A film spoofing Hollywood’s Oscars honors exceptional insects—best bug in a supporting role goes to the hardworking honeybee. In addition to making honey, bees pollinate a large percentage of the earth’s food plants. And to help visitors really feel that they’re in the presence of insects, the theater’s simulation seats deliver a few pokes and tickles and a puff of insect odor. In the Bug Hall of Fame, visitors learn some fascinating factoids: that a male horsefly was once estimated to be going about 90 miles per hour; that one type of midge beats its wings almost 63,000 times per minute; that the spittlebug can leap 28 inches in the air, with a force 400 times greater than gravity.

A Louisiana swamp exhibition is devoted to local insects, showcasing water scorpions, whirligig beetles, velvet ants, and lubber grasshoppers. Apparently, insects play a role in hurricane defense, surely a topic of great importance to the people of New Orleans, who have endured Hurricanes Katrina and Gustav in the last four years. Insects recycle nutrients by decomposing dead animals and vegetation to help maintain healthy coastal wetlands, which act as a buffer to the surge of water that accompanies a hurricane.
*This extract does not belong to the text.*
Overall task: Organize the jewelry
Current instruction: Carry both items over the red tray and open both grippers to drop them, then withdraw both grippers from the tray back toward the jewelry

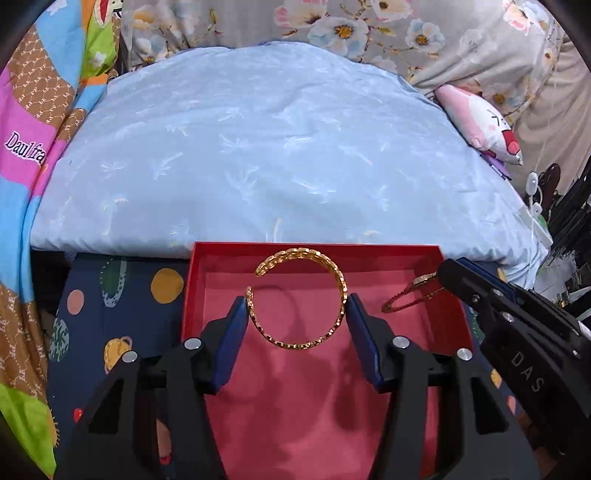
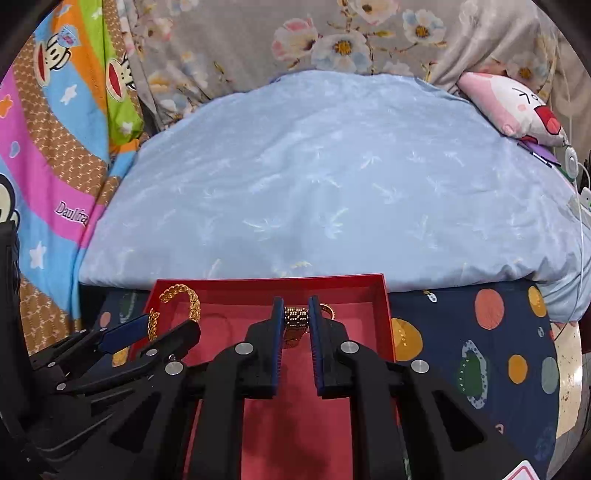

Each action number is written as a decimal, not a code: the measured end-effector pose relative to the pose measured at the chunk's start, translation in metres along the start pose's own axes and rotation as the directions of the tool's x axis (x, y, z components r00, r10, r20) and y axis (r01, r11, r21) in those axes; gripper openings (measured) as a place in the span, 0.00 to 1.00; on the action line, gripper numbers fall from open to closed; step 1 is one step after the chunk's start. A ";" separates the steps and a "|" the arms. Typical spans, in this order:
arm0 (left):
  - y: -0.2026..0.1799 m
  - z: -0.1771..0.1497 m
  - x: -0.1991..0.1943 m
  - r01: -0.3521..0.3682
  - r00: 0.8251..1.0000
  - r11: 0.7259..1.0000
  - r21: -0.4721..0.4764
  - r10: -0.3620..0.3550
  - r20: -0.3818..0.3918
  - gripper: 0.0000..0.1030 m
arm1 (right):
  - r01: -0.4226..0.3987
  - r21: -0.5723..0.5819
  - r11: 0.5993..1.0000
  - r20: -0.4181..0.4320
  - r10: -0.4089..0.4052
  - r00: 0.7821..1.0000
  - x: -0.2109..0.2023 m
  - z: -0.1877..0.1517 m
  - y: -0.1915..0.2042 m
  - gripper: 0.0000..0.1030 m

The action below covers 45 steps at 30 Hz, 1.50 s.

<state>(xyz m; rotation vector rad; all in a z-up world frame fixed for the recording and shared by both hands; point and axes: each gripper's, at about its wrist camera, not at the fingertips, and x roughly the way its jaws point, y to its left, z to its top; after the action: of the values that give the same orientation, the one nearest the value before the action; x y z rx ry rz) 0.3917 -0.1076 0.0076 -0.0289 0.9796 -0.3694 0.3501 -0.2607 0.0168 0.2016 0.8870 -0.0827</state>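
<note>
A red box [image 1: 456, 314] with a pink floor lies on a dark dotted cloth. My left gripper [image 1: 297, 308] is shut on a gold open cuff bracelet [image 1: 332, 267], holding it by its sides over the box. The cuff also shows in the right wrist view [image 2: 194, 299], with the left gripper [image 2: 162, 328] at its side. My right gripper [image 2: 295, 317] is shut on a gold chain piece [image 2: 295, 316] over the box [image 2: 384, 317]. In the left wrist view the right gripper [image 1: 443, 275] holds that chain [image 1: 406, 297], which hangs down at the box's right side.
A light blue quilt [image 1: 277, 147] lies just behind the box. A colourful cartoon blanket [image 1: 33, 155] is at the left, a pink plush pillow [image 1: 480, 122] at the right, floral bedding [image 1: 332, 26] at the back. The dotted cloth [image 2: 480, 332] extends right of the box.
</note>
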 end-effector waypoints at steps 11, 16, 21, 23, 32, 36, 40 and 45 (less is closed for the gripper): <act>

One room is filled with dazzling preserved specimens, arrayed fancifully in display cases. “We call them ‘wow’ bugs,” says museum manager Zack Lemann. “There’s a lot of eye candy.” Here are hundreds of brilliantly colored beetles of several varieties. There is also a pair of Queen Alexandra's birdwings, “the rarest butterfly in the world," according to Lemann. "It lays its eggs on one type of vine on the side of one mountain in Papua New Guinea." The specimens were collected in 1917, and the female’s wingspan is nearly a foot wide. In the next room, the Metamorphosis Gallery, you can watch live adult butterflies emerging from hundreds of hanging chrysalises. And further on, in a serene, beautiful Japanese Garden, several hundred butterflies—blue morphos, zebra longwings, swallowtails, and others—flutter freely from plant to plant, sometimes perching on visitors.

Should you want a closer encounter, stop by the “Bug Appetit” buffet to sample cuisine concocted from insects. “Our chef Kevin whips up some mean cricket beignets—fried dough with crickets,” says Necaise. “It adds a nice little nutty flavor.” Also on the menu are “chocolate chirp cookies,” “buggy banana bread,” and “crispy Cajun crickets.” For Thanksgiving, Bug Appetit’s chefs made a turkey with waxworm stuffing and mealworm cranberry sauce. Lemann admits it’s often difficult to persuade visitors to “expand their gastronomic horizons.” We happily eat crustaceans, he points out, which are “the closest relative to insects on the planet.”

A chef stands before a stove, stirring a skillet of something with a vaguely Chinese food aroma. A French cookbook called Delicieux Insectes: Les Proteines du Futur sits at the edge of the stove. As he spoons out waxworms sautéed in Asian spices, I politely decline and move on to other fare. I finally manage to nibble a tiny, apple-and-cinnamon flavored cricket. It tastes like Cinnamon Toast Crunch cereal. Moments later, I am outdone by an eager 10-year-old, who scarfs down a sliced bagel topped with plump caterpillars.

I’m impressed by the kid’s intrepid palate, but I wonder if he’s consuming future monarchs or blue morphos. Not to worry, Lemann says later. Those tasty larvae were destined to become plain brown moths.